* **PROBLEM REQUIREMENTS**: Each line of the records below that holds "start" should be copied out.

* **DATA TO PROCESS**:
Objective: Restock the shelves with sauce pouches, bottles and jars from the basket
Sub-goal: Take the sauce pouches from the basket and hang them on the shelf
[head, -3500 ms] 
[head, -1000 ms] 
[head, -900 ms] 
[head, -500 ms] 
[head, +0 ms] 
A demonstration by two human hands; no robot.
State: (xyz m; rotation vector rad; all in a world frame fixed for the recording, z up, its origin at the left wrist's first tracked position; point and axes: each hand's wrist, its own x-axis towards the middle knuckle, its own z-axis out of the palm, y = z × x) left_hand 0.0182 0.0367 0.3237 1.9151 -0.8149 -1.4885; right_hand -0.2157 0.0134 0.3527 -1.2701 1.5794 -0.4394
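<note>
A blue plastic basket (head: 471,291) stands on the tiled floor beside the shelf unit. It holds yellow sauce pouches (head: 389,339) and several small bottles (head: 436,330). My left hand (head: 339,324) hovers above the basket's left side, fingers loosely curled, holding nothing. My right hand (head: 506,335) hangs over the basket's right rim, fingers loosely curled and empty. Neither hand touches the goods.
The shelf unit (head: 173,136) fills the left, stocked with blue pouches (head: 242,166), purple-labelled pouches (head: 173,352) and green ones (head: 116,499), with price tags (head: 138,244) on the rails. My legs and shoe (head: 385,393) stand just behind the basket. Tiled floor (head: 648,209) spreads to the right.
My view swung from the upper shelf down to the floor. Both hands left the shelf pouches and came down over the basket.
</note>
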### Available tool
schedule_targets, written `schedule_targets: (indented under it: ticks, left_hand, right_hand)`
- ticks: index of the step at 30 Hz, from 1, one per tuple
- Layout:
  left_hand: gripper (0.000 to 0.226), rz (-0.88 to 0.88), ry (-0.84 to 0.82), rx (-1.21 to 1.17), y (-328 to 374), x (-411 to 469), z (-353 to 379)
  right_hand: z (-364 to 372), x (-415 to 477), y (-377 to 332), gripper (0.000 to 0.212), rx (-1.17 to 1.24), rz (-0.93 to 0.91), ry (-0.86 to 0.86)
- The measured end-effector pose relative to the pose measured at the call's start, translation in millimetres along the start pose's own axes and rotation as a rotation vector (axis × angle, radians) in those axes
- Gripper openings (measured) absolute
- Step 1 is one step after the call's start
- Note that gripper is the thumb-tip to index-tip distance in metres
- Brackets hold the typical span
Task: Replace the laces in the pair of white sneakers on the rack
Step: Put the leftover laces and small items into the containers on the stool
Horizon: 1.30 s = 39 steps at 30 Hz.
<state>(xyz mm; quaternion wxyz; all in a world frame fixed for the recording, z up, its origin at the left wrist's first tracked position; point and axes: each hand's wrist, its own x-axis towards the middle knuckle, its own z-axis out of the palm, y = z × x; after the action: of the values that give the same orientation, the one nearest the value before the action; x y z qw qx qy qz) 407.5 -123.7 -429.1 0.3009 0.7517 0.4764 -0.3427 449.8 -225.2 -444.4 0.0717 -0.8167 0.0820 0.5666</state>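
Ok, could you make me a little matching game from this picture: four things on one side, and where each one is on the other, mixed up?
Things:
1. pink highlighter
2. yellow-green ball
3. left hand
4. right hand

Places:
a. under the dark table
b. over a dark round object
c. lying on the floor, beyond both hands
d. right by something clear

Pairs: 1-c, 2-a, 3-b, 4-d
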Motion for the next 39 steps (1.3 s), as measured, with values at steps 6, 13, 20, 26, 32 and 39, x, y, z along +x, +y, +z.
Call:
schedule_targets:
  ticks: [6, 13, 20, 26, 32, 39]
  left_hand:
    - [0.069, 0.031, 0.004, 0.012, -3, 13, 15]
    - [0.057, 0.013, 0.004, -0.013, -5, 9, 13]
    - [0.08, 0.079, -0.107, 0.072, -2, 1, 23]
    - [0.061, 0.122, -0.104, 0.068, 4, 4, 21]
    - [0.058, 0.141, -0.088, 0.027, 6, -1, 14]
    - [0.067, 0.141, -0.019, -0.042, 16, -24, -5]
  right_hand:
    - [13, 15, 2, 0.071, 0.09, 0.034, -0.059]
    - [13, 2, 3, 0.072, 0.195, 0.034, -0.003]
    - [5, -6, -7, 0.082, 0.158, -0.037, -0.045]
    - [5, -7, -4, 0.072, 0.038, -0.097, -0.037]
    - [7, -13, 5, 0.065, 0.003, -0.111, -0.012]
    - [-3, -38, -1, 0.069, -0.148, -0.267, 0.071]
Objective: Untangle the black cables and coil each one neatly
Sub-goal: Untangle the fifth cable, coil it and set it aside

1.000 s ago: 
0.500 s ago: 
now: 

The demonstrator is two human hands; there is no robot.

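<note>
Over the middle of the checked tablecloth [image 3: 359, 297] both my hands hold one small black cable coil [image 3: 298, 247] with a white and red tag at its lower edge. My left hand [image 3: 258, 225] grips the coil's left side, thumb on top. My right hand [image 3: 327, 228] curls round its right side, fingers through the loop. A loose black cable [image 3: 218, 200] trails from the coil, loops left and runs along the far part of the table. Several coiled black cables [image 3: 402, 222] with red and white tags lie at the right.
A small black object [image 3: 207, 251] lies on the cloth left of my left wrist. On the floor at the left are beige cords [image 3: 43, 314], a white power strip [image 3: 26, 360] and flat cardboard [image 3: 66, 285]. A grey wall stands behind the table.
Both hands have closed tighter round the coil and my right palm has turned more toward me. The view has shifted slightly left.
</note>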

* **TASK ANSWER**:
- The measured end-effector pose relative to the pose measured at the call's start, translation in millimetres along the start pose's own axes and rotation as a rotation vector (axis × angle, radians) in those axes
- Step 1 is one step after the call's start

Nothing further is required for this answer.